* _Work request_: Only the first line of the listing and the lines after it, up to and including the one containing "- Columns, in", should be retyped exactly.
[Listed records — start]
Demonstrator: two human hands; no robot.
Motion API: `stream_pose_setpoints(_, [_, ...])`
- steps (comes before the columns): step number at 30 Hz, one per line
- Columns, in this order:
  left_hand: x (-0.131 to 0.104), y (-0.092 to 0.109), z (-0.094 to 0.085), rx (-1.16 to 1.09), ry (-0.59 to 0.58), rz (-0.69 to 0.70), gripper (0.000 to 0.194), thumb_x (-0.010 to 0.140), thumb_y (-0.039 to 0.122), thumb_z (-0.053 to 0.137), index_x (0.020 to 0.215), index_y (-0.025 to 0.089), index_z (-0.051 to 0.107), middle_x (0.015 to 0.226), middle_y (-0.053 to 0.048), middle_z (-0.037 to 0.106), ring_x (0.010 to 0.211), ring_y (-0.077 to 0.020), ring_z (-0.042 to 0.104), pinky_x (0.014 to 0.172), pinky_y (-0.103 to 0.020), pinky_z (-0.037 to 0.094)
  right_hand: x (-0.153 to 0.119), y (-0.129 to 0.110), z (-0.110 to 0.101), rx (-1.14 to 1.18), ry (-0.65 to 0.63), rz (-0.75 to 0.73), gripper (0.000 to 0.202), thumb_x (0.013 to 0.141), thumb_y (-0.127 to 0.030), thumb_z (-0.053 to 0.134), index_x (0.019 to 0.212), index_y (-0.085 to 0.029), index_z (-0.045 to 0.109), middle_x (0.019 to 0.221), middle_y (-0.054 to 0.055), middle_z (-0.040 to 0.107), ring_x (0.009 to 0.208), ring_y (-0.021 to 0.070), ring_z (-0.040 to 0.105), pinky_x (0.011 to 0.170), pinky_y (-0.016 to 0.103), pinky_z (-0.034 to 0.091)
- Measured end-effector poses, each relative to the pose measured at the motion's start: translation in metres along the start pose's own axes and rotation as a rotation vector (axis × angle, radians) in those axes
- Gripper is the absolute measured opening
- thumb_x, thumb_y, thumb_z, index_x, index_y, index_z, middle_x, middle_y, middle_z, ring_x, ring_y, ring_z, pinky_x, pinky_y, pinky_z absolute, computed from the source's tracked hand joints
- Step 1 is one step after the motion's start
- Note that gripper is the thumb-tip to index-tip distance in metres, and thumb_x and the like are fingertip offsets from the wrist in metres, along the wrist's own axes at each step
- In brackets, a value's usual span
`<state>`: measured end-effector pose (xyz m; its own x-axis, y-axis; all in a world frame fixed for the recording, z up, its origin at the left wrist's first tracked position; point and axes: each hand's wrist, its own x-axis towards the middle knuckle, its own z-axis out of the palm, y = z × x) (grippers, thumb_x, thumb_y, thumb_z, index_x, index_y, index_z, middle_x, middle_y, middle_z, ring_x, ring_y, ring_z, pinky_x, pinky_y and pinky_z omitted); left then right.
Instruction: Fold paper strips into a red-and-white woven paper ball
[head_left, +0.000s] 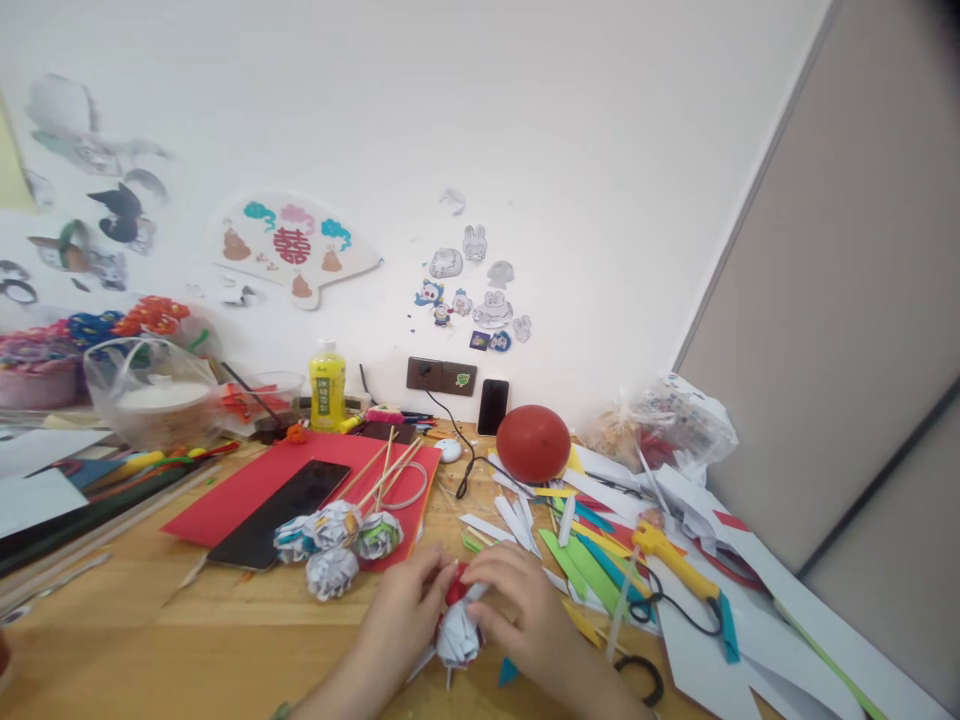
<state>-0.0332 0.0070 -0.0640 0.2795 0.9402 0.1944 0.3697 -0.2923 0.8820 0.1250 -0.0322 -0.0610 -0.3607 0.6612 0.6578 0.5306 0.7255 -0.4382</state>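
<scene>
Between my two hands, near the front of the table, is a crumpled white paper flower (457, 640) with a red piece (454, 588) at its top and a thin stick end below. My left hand (405, 608) is closed on its left side, thumb and fingertips at the red piece. My right hand (521, 605) curls over its right side, fingers bent against the white paper. Left of my hands lie several similar paper flowers on sticks (332, 572), partly on a red sheet (247, 495) and a black phone (281, 515).
A yellow glue gun (675, 560) with a black cord lies at right among coloured paper strips (570, 565) and white sheets. Behind stand a red balloon (533, 443), an upright phone (493, 407) and a yellow drink bottle (328, 388). A black scissors handle (643, 680) is near my right wrist.
</scene>
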Motion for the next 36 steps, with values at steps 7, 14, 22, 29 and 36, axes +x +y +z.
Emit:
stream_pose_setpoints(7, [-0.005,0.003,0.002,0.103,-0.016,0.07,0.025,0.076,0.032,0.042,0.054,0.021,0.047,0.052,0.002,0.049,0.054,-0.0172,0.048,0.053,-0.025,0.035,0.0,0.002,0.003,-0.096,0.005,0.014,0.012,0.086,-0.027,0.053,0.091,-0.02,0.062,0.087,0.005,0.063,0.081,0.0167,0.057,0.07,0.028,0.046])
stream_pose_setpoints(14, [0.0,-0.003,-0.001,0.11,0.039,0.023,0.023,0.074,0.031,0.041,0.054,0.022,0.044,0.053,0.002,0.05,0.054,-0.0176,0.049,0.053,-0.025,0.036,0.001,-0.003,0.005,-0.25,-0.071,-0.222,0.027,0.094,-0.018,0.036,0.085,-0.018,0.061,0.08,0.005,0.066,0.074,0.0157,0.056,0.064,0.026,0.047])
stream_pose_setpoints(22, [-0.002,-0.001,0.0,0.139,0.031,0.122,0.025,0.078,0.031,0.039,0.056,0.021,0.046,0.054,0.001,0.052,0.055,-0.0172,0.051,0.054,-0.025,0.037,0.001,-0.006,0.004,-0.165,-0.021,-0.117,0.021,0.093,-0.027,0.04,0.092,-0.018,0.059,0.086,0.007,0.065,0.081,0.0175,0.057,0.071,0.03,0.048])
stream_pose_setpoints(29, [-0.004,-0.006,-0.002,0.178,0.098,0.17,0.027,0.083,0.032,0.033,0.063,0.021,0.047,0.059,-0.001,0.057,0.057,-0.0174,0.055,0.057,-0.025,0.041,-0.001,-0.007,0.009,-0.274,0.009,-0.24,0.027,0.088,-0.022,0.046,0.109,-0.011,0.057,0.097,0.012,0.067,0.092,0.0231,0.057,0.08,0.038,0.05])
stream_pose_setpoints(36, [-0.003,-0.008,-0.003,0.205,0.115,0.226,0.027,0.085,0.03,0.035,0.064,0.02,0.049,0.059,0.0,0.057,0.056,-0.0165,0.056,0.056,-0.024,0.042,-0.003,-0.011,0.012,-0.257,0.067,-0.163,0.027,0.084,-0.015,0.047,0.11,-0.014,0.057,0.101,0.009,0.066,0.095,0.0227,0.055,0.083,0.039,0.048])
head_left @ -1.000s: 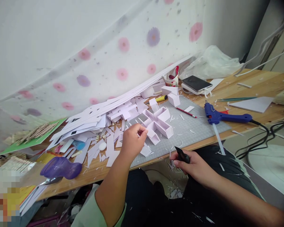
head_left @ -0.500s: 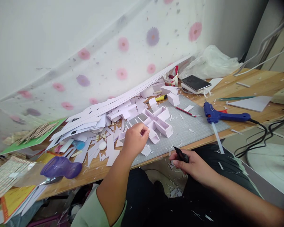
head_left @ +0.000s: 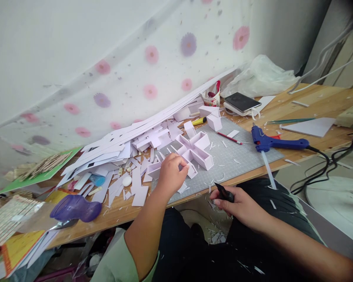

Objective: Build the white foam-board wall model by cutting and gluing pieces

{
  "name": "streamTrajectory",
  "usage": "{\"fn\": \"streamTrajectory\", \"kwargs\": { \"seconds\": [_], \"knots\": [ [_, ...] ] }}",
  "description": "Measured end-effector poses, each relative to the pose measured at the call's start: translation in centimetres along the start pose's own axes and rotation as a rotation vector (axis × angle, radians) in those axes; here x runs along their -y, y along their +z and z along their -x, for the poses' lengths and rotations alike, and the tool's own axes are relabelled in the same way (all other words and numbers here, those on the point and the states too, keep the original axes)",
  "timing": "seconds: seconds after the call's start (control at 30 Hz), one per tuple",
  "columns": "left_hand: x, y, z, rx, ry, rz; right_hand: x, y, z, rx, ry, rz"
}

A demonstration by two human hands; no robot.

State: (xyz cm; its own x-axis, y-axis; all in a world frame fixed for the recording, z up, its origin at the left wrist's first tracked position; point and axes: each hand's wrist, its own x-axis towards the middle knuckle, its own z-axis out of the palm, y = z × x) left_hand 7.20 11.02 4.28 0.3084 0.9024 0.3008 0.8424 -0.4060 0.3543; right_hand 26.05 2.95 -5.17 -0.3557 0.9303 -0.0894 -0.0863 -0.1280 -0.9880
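Observation:
My left hand (head_left: 173, 174) is over the cutting mat (head_left: 235, 156), its fingers curled into a pinch. Whatever it may hold is hidden behind the fingers. It overlaps the near left arm of a white foam-board cross-shaped open box (head_left: 200, 150); I cannot tell whether it touches it. Low in front of the table edge, my right hand (head_left: 238, 203) grips a black utility knife (head_left: 224, 192), blade pointing up and to the left. A small white foam-board scrap (head_left: 182, 187) lies on the mat beside my left hand.
Foam-board strips and offcuts (head_left: 139, 176) crowd the table's left side. A blue glue gun (head_left: 275, 141) with a cable stands on the right. Behind the mat are a yellow cutter (head_left: 198, 121), a phone (head_left: 242, 102) and a cup (head_left: 211, 100). A red pencil (head_left: 229, 137) lies on the mat.
My left hand has shifted slightly right and down, now covering more of the cross-shaped box's near arm. My right hand keeps the knife in nearly the same place.

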Motion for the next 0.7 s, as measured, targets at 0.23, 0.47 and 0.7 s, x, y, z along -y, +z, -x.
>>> {"fn": "streamTrajectory", "kwargs": {
  "seconds": [0.23,0.47,0.7],
  "knots": [
    [0.11,0.52,-0.21,0.008,-0.017,-0.021,-0.11,0.05,0.08,-0.013,0.038,-0.007],
    [-0.09,0.62,-0.17,0.035,-0.022,-0.07,-0.22,0.02,0.04,-0.02,0.011,-0.002],
    [-0.22,0.76,-0.26,0.055,-0.048,-0.103,-0.21,0.04,0.03,-0.013,0.005,-0.007]
  ]
}}
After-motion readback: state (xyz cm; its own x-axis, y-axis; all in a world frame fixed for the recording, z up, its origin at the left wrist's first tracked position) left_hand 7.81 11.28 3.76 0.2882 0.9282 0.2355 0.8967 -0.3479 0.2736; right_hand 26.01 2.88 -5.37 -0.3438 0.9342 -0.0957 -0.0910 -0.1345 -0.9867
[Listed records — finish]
* _Written response_:
Demonstrator: two human hands; no robot.
Motion API: `stream_pose_setpoints(_, [_, ...])`
- steps (comes before the columns): step number at 30 Hz, one per line
- Columns, in this order:

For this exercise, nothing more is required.